March has left an increase in employment and a drop in unemployment in Spain, as usual, and the number of workers is touching historical maximums, but the Popular Party has insisted on Wednesday on the “makeup” of the data by the coalition government, as stated by the Vice Secretary of Economy of the PP, Juan Bravo. But those of Alberto Núñez Feijóo have gone a step further when again internationalizing their opposition strategy, sowing doubts about the progress of the economy in Spain, this time again by the labor market. In fact, the PP has asked Brussels that inactive discontinuous fixed people count as unemployed, something that does not happen in Spain or Eurostat statistics.
“The unemployment registration system in Spain, especially in regard to some workers with fixed seasonal contracts, presents deficiencies that are distorting the data registered by Eurostat,” says the spokeswoman for the PP in the European Parliament, Dolors Montserrat, in a letter sent to the Economy Commissioner, Valdis Dombrovskis.
In an explanatory appendix to justify his request, the PP points out that “since Pedro Sánchez is president, the registered strike has been reduced by 20%.” “However, if we take into account effective unemployment (registered unemployment + job seekers in employment), the reduction is only 2% since 2018,” the document adds.
Discontinuous fixed do not count as registered unemployed either now or when the PP ruled, so there has been no statistical change by the coalition government. When Mariano Rajoy was president, of an executive that Dolors Montserrat was part, the “effective unemployment” reference that the PP now mentions was not used either. In those years, with a long financial crisis, Spain reached the historical maximum of around six million people in Paso, according to EPA.
After the labor reform of the Coalition Government, which has reduced temporary contracts, the number of dubriven permanent workers has increased, from the 471,005 of March 2022 until it is around 872,000 people, so the PP now insists now that they do not count them as unemployed when they are inactive means “place to an artificially low unemployment rate”.
The labor reform that the Government agreed with the European Commission (with Dombrovskis as an economic vice president) encouraged the use of discontinuous fixed contracts with the objective of being deployed in seasonal and seasonal positions, until then occupied with temporary and with a high rotation of personnel. This legislative change allowed, therefore, to reduce the storms in exchange for these types of contracts, which are indefinite and lead, therefore, an increase in labor rights, as for example in the case of compensation for dismissal.

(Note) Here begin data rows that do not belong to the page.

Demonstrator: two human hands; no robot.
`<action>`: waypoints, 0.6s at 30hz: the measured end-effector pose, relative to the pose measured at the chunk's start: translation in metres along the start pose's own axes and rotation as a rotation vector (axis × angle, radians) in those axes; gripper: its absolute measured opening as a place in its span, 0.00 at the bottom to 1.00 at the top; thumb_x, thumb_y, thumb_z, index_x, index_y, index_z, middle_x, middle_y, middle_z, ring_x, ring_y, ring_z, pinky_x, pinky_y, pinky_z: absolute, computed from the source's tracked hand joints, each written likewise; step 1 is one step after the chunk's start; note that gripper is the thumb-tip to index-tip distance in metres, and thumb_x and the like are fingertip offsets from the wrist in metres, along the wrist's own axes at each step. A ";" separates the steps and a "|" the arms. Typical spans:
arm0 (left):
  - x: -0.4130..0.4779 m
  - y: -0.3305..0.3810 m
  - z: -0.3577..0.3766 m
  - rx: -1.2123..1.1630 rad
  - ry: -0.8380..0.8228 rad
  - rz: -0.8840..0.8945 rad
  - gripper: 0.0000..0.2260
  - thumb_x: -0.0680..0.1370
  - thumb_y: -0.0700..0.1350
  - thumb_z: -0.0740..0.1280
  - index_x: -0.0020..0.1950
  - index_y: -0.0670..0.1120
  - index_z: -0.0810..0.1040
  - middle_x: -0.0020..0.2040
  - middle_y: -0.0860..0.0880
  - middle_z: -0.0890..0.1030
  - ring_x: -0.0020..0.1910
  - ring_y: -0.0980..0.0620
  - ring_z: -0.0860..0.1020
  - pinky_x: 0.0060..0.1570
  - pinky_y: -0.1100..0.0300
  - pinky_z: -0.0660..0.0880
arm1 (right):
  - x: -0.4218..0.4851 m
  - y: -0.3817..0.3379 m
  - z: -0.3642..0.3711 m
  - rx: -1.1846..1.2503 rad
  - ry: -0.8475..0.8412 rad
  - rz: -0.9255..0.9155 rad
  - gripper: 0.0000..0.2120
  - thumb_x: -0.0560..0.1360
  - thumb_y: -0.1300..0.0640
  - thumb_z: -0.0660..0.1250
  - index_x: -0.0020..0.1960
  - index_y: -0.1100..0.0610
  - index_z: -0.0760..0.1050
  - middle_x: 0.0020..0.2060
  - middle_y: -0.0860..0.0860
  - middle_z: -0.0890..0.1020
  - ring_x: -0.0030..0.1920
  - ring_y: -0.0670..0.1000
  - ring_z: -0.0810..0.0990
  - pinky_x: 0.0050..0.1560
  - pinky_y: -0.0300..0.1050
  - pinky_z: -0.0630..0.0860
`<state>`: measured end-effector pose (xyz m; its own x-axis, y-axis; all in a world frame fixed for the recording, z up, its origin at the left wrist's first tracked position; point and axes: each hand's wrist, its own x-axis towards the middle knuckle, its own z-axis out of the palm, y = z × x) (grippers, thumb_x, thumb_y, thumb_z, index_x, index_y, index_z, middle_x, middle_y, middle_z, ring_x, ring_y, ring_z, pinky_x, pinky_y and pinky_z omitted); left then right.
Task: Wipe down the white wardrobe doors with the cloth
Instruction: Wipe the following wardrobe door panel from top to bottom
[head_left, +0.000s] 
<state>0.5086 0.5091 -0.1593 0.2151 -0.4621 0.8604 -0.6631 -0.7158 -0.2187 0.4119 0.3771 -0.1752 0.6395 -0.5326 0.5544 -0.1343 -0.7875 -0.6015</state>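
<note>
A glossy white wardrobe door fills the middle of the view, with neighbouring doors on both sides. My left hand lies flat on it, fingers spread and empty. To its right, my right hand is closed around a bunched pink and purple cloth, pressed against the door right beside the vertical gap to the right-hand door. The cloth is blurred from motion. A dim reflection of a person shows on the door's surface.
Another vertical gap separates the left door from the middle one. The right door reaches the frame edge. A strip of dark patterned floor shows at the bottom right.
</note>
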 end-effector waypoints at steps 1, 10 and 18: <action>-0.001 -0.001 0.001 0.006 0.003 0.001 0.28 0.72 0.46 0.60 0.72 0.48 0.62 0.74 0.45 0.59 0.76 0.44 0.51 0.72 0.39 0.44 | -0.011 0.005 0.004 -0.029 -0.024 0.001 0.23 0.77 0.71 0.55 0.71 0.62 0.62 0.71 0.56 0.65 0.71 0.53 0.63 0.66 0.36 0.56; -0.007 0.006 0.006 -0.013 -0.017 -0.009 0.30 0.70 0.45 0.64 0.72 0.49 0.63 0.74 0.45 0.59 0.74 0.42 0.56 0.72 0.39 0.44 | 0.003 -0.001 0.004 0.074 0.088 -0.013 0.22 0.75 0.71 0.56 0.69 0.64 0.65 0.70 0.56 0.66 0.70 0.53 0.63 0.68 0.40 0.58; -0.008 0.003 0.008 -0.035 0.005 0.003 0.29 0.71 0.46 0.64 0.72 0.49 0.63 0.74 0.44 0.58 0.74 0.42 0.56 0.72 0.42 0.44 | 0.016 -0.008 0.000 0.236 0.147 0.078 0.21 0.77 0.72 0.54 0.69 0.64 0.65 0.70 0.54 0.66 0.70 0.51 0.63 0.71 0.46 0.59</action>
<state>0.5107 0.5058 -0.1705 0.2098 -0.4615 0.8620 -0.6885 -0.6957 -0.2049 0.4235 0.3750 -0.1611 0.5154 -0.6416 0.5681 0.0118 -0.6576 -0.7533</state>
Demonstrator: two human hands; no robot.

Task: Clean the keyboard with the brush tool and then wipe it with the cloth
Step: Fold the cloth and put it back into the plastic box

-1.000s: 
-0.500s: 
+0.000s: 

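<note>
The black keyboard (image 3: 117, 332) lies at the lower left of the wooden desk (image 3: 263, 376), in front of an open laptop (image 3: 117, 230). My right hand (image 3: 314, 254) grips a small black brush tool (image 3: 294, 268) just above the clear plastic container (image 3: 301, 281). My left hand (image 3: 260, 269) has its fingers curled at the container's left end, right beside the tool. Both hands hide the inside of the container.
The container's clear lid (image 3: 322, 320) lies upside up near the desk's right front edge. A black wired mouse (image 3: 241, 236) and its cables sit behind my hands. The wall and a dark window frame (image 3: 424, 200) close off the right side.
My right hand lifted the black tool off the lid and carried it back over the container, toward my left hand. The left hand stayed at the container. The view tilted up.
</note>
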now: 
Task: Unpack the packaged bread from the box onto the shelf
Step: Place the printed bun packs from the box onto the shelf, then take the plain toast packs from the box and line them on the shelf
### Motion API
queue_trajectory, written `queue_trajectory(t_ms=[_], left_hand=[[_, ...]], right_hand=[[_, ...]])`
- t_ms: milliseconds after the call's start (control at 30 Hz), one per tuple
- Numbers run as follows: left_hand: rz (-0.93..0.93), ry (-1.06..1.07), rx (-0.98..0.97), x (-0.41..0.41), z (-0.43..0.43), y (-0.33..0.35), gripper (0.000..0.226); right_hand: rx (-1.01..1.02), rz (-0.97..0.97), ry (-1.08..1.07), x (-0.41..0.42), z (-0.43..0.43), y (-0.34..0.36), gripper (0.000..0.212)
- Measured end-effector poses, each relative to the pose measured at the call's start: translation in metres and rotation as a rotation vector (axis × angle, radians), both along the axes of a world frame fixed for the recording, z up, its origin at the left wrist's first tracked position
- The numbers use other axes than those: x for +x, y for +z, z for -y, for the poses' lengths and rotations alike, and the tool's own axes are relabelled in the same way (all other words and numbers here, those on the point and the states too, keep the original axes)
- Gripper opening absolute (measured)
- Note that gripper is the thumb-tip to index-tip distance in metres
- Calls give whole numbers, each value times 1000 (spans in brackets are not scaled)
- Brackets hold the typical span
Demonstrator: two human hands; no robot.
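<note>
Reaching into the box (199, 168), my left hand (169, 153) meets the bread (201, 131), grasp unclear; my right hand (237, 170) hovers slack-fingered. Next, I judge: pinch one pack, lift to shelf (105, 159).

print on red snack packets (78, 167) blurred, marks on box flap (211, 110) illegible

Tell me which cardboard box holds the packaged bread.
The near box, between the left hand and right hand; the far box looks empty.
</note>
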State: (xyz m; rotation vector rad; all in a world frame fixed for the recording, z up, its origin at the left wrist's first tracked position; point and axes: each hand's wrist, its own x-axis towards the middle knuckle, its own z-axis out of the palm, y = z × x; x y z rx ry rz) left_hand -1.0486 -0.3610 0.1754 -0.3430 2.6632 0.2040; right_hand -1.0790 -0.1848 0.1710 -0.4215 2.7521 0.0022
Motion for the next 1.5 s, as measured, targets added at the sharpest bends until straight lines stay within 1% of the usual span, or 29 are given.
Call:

Brussels has applauded the results of the labor reform. “Recent data from the Bank of Spain confirm the success of the reform of increasing the number of indefinite contracts and reducing that of temporary or eventual,” he said in the last evaluation of the recovery plan.
Against the Eurostat and the ILO methodology
Although the PP speaks of the fact that the government “makeup” the data, in its correspondence to Brussels, acknowledges that, in reality, Spain is following the community and international methodology, as the Ministry of Labor usually explains. Therefore, those of Feijóo are trying to change this way of measuring unemployment, which in their opinion is showing an improvement of “artificial” unemployment in Spain.
The PP documentation states that “the Active Population Survey (EPA) in Spain and Eurostat apply the ILO methodology”, the United Nations International Labor Organization, which means that “to be considered unemployed, a worker must be actively looking for an actively employment”.
“According to the definition of the ILO, to be considered unemployed, three criteria must be fulfilled: i) not having worked in the reference week, ii) to be available to work in the following two weeks and iii) having actively sought employment in the last four weeks,” recalls the PP. Therefore, in the case of discontinuous fixed workers “who neither work nor seek employment beyond the company with which they have the contract, they are considered inactive”, instead of unemployed, the popular ones lament.
The party highlights several “economic arguments” for which they consider that these people must be considered stops, such as that they have no income, that their continuity in employment “is not guaranteed” (although the company has an obligation to call them if it takes up the activity) and that they must be available to work immediately, “just like an unemployed that seeks work.”
And therefore claims a change in the unemployment accounting system at the community level. “Since problems with the methodology affect European standards as a whole, it is imperative that the commission analyze if these criteria remain adequate to reflect the reality of the labor market of the Member States, especially in contexts of significant labor reforms such as the one carried out in Spain,” says the letter.
“We request that a review of the statistical criteria applied to the accounting of unemployment, as well as greater control and supervision of the existing criteria that allow to more accurately reflect the real situation of the workers with fixed contracts with discontinuous contracts in the European Union,” adds the text, which is accompanied by some questions for Eurostat in which the dubrivenable fixed ones are counted separately.
In the first months of the operation of the labor reform, when there were more controversy over the fixed discontinuous, the Ministry of Labor said that it would provide specific data on workers with this modality of inactive contract. However, then he did not do it and has defended that the statistics currently exist are sufficient to analyze the labor market.